De rechtbank heeft vastgesteld dat de dagvaarding geldig is, dat zijzelf bevoegd is tot kennisneming van de zaak, dat de officier van justitie ontvankelijk is in de vervolging en dat er geen redenen zijn voor schorsing van de vervolging.

BEWIJSOVERWEGINGEN

Het standpunt van het openbaar ministerie

De officier van justitie heeft ter terechtzitting de veroordeling van verdachte gevorderd ten aanzien van hetgeen onder 1 subsidiair en 2 primair ten laste is gelegd, te weten afpersing terwijl het feit wordt gepleegd door twee verenigde personen en diefstal gevolgd van geweld tegen personen gepleegd met het oogmerk om bij betrapping op heterdaad aan zichzelf hetzij de vlucht mogelijk te maken hetzij het bezit van het gestolene te verzekeren terwijl het feit wordt gepleegd door twee verenigde personen.

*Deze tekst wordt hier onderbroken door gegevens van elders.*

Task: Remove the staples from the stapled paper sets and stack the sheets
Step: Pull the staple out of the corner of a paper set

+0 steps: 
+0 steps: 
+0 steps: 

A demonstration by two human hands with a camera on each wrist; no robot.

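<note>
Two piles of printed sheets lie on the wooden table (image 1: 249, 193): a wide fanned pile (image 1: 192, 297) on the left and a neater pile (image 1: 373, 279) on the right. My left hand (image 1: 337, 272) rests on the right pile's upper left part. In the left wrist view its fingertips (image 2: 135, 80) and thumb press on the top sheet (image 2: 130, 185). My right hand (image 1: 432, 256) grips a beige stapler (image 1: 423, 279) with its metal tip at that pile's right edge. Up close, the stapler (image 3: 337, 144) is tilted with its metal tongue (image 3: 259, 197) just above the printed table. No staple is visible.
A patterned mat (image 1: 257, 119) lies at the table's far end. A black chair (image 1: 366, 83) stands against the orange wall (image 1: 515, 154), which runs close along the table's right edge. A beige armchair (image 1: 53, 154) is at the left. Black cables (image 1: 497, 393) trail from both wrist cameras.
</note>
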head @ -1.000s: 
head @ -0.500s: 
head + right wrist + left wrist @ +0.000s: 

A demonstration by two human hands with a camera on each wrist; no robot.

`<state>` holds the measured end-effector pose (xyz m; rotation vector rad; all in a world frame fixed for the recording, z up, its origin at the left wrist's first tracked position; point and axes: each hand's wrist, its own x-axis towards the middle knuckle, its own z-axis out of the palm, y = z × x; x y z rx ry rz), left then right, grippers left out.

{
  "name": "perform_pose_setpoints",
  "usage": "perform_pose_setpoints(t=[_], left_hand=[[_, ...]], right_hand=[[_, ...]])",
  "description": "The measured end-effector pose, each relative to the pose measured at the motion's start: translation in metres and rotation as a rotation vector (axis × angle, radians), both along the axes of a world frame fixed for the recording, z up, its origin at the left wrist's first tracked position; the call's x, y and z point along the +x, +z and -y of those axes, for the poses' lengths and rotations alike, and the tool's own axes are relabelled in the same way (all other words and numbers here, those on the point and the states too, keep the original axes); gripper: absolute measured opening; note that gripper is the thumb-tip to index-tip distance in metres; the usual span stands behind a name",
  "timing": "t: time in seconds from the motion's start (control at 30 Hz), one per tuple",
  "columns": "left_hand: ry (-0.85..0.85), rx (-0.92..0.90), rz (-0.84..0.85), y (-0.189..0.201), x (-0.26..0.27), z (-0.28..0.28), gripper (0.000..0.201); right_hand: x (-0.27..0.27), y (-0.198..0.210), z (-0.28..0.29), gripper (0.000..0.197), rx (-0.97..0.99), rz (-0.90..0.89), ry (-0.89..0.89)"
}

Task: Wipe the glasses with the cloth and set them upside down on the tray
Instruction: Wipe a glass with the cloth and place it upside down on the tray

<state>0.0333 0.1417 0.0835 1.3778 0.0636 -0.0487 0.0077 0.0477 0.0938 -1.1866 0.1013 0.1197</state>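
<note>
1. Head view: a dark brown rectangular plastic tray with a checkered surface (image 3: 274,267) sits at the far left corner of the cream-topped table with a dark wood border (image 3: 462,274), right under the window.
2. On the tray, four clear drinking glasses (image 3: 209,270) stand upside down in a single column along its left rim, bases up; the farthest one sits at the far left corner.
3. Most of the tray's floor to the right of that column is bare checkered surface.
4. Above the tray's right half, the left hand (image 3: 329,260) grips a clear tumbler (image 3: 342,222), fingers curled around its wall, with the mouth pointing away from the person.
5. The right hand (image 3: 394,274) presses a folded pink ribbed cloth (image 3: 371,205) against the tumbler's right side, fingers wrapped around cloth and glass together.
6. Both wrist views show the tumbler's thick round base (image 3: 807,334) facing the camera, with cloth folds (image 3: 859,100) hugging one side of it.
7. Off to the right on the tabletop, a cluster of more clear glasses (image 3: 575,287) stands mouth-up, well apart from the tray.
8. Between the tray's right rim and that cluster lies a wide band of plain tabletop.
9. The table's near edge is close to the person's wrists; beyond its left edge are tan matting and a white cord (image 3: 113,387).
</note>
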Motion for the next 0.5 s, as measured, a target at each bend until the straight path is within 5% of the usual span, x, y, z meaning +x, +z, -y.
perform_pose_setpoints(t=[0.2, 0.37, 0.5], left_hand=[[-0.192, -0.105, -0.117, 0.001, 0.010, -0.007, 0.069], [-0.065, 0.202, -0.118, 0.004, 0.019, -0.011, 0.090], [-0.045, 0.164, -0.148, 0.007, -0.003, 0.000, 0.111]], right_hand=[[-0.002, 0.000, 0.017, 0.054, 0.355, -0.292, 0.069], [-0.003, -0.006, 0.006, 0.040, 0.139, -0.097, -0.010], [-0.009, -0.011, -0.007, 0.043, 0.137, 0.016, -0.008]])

Het standpunt van de verdediging

De raadsman heeft met betrekking tot het onder 1 primair en subsidiair ten laste gelegde aangevoerd dat er geen sprake is geweest van een plegen in vereniging, omdat de medeverdachte geen feitelijke rol heeft gespeeld. Voorts heeft hij slechts een vuurwapen getoond maar dit niet tegen de borst van het slachtoffer gezet.
Ten aanzien van het onder 2 primair en subsidiair ten laste gelegde heeft de raadsman bepleit dat verdachte geen rol heeft gehad, maar dat de medeverdachte de uitvoeringshandeling heeft verricht en er dus geen sprake is van het in vereniging plegen van een diefstal met geweld dan wel afpersing.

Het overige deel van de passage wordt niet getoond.